Let me say up front that I am not a Greek language scholar and this verse was originally written in that language. According to some Greek scholars however, a very strong case can be made that the verse should have been rendered:
I am quite familiar with Greek, and you are correct that the rendering could
have been translated that way. It wasn't though. Never in Greek, Latin, German, English.........well, you get the picture. It is a stretch to say that it should have been. Don't get me wrong, the Bible is replete with mistranslated passages and later additions that were not in the earliest and best manuscripts.
You can disappoint the "snake handlers" by pointing out that Mark 16:9-18 are missing from the earliest and best manuscripts. Sorry guys!
You can shoot down the Catholics by showing that the earliest and best manuscripts do not contain 1 John 5:7, otherwise known as the "Comma Johanneum" ("For there are three that bear record in heaven, the Father, the Word, and the Holy Ghost: and these three are one.") This is an obvious later edition and has been proven to be so.

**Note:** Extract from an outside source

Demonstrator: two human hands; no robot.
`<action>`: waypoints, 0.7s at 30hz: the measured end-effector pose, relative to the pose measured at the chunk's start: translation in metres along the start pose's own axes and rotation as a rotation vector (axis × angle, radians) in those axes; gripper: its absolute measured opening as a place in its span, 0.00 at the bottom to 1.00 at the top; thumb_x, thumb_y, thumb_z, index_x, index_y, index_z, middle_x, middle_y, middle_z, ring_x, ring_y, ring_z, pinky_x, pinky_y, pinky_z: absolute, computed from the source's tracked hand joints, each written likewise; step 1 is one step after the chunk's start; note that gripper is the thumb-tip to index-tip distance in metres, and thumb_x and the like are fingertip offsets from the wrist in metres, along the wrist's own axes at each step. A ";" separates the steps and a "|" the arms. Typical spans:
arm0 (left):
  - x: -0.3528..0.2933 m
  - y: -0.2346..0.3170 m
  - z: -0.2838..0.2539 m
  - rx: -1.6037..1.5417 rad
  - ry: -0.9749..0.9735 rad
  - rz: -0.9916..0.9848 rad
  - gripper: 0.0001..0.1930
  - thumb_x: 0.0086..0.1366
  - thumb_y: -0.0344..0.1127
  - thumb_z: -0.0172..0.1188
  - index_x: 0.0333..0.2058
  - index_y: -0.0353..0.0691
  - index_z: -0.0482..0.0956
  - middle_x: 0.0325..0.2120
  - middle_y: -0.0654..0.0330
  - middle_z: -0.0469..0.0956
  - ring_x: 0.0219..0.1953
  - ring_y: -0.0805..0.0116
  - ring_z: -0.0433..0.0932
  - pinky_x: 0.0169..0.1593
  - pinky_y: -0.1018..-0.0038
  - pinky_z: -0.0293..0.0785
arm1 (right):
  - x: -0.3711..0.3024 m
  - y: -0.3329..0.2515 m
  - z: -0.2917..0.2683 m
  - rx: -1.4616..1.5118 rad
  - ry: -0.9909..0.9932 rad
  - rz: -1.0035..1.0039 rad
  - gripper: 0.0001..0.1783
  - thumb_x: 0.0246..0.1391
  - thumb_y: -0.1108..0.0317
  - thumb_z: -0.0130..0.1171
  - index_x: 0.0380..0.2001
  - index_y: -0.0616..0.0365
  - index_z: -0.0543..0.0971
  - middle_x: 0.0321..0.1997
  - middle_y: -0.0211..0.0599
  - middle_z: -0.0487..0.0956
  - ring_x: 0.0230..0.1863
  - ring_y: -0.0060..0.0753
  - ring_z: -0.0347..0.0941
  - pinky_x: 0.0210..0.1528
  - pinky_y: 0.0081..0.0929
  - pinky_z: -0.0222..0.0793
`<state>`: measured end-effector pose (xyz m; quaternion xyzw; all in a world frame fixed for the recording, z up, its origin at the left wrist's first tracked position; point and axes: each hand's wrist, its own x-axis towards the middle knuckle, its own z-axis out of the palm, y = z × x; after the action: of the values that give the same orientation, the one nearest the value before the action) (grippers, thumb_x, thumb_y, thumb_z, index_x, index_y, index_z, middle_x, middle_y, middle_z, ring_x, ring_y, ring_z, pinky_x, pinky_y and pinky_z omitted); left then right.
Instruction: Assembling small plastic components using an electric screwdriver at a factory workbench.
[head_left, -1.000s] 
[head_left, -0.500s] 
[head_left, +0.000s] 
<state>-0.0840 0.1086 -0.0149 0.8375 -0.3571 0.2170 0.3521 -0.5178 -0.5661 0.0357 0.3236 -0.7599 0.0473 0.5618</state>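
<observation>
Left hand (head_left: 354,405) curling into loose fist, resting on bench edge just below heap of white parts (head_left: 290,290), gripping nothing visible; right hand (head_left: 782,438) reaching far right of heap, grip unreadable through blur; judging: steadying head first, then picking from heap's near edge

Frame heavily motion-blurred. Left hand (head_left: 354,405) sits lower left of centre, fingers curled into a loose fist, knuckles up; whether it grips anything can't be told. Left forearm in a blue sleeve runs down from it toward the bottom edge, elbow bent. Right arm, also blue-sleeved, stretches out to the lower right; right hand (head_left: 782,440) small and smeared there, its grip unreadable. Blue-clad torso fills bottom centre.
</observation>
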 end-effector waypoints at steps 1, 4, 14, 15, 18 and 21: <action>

The reason for the incredibly creative ways in which the authors place the family in Bethlehem for the birth even though they lived in Nazareth is simple. They both wanted to make it appear that an OT prophecy concerning the Messiah could be connected with Jesus. They both do it in very different ways though, and both stories cannot be relegated with one another. It is impossible for them to have been where they say they were and when. Mathew and Luke both used Mark (the oldest) as a source among other sources in common. Mark is not concerned with the birth narrative because it had not been developed yet. It wasn’t part of his message or beliefs.